Task statement – Your task is to copy each line of the listing that contains the word "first".
Exercise data START
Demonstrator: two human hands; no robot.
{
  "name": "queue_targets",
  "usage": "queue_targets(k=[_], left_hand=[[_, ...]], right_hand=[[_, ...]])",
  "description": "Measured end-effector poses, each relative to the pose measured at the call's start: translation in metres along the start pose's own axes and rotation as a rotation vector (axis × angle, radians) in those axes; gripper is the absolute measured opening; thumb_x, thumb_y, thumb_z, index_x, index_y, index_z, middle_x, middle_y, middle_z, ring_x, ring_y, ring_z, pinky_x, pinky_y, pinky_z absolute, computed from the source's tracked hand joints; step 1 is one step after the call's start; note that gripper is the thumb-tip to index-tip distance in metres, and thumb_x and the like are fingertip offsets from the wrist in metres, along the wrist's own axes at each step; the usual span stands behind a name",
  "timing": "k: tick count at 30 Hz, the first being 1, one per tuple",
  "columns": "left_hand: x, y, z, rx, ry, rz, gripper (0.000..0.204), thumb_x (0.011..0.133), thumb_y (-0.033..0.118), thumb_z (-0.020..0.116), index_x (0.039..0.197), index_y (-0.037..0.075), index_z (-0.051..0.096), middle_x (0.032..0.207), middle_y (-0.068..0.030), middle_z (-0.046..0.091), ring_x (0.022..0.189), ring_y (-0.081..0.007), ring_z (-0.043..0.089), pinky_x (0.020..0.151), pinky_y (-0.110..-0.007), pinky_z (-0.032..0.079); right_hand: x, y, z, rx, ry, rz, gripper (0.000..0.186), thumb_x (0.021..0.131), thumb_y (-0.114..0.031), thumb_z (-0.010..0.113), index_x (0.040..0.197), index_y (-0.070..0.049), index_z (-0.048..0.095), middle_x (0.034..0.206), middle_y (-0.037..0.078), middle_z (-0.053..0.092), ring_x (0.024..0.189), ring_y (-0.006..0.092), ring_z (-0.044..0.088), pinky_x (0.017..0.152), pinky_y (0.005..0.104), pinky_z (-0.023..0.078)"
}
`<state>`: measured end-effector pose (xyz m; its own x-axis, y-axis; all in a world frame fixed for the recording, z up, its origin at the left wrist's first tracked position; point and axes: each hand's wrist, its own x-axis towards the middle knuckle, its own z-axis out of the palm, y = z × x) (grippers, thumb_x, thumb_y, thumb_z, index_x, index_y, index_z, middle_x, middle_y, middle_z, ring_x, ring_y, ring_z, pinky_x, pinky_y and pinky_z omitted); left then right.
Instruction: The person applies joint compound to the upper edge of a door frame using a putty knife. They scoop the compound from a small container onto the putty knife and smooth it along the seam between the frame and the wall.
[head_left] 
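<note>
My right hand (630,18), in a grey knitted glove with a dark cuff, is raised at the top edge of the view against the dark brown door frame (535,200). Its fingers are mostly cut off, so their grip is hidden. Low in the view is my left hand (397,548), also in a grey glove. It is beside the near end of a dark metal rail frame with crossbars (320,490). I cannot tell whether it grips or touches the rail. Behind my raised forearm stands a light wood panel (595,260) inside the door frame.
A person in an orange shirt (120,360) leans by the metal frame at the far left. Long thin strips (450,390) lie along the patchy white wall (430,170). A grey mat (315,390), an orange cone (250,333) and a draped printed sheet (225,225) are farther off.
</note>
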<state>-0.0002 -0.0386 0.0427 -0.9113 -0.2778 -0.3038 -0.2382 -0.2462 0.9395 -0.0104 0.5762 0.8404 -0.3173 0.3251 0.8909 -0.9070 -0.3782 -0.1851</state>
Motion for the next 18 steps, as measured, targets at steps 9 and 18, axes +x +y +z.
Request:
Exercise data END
Solution to the problem –
  "timing": "k: tick count at 30 Hz, the first being 1, one per tuple",
`<state>`: measured end-effector pose (xyz m; its own x-axis, y-axis; all in a world frame fixed for the recording, z up, its origin at the left wrist's first tracked position; point and axes: each hand's wrist, its own x-axis towards the middle knuckle, its own z-axis out of the palm, y = z × x) (grippers, thumb_x, thumb_y, thumb_z, index_x, index_y, index_z, middle_x, middle_y, middle_z, ring_x, ring_y, ring_z, pinky_x, pinky_y and pinky_z omitted); left then right.

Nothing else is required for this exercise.